• **DATA EXCERPT**:
----

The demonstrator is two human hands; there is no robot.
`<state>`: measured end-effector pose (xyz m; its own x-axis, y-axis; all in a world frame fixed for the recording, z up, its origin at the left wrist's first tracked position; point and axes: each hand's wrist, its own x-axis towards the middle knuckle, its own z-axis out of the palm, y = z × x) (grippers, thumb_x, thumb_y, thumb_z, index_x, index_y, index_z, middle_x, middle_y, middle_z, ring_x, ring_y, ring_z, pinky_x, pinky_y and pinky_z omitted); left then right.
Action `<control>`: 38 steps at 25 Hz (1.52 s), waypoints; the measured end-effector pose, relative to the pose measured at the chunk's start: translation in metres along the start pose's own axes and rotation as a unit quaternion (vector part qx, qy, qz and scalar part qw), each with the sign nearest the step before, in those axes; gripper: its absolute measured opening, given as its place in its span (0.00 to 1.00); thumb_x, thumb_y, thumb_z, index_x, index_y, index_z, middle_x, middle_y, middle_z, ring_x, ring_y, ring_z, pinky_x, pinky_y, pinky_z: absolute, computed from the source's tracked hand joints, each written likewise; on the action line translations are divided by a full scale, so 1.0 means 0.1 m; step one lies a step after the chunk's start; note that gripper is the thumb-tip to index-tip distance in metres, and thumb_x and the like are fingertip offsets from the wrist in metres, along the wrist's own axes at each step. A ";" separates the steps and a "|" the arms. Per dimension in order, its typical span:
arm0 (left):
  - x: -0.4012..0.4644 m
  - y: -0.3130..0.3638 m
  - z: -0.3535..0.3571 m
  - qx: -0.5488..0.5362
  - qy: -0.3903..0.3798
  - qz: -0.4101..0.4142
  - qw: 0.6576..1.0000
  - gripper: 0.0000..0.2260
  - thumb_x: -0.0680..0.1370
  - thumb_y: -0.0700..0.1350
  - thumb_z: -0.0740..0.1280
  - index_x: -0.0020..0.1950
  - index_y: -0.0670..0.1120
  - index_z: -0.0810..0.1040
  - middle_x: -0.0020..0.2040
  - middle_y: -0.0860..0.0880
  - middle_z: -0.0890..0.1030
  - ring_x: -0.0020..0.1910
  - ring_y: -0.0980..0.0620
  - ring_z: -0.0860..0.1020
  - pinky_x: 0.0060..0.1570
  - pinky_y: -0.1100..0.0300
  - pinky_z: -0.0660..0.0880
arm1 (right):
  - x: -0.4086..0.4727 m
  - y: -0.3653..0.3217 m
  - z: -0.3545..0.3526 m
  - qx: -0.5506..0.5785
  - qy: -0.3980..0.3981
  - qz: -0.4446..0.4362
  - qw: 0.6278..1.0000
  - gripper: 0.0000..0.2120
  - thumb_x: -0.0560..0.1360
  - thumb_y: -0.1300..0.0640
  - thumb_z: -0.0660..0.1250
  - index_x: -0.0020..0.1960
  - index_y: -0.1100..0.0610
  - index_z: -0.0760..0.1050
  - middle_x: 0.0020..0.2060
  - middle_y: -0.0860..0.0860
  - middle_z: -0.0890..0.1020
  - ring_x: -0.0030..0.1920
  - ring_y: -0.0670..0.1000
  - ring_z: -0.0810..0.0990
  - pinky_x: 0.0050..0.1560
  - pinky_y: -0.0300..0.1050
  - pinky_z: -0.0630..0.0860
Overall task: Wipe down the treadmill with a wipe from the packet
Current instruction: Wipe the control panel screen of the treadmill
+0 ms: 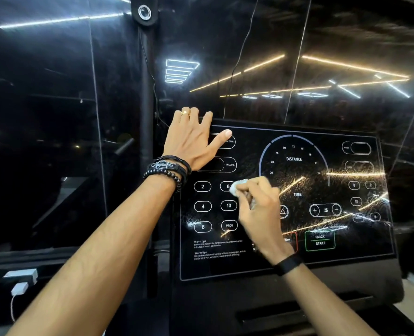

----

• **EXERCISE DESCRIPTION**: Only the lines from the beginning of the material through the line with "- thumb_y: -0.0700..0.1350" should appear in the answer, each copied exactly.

• **EXERCISE RESPONSE**:
The demonstrator is two human hands; there is no robot.
`<state>`: measured end-effector pose (xyz m; its own x-axis, y-axis; all in a world frame fixed for the recording, z up, its origin at the left wrist's first tracked position; point and axes: each hand's wrist, its own x-axis towards the middle knuckle, its own z-axis out of the palm, y = z × x) (grippers, thumb_x, thumb_y, thumb_z, index_x, index_y, index_z, middle_x, middle_y, middle_z, ring_x, ring_y, ring_z, pinky_x, pinky_y and pinky_z omitted); left then right.
Action `<control>`: 38 steps at 25 Hz (1.52 s), waypoints; the measured end-effector pose, relative to the pose measured at the chunk's start: translation in metres along the start pose's own axes and rotation as a unit quaternion (vector part qx, qy, qz and scalar part qw), each with the sign nearest the step before, in those axes; gripper: its absolute measured opening, given as its place in its span (0.00 to 1.00); thumb_x, thumb_y, thumb_z, index_x, index_y, index_z, middle_x, middle_y, middle_z, ring_x, ring_y, ring_z, pinky_x, pinky_y, pinky_z: absolute, computed from the source's tracked hand joints, each written likewise; on the action line translations are divided by a full scale, so 1.0 means 0.1 m; step one lies a step after the chunk's start; note that gripper is the thumb-tip to index-tip distance in metres, and thumb_x and the like are fingertip offsets from the wrist in metres, along the wrist's own axes at each step. A ";" separates the steps and a "|" the arms. Per dimension in order, its typical span:
arm0 (left):
  - x: -0.4012..0.4644 m
  - y: -0.3130..0.3638 m
  - z: -0.3535..0.3571 m
  - qx: -0.5488..0.5362
  - qy: -0.3903..0.3798
  - qz: -0.4101..0.4142
  - qw: 0.6576..1.0000
  - gripper: 0.0000..0.2260
  - thumb_x: -0.0680..0.1370
  - thumb_y: -0.0700..0.1350

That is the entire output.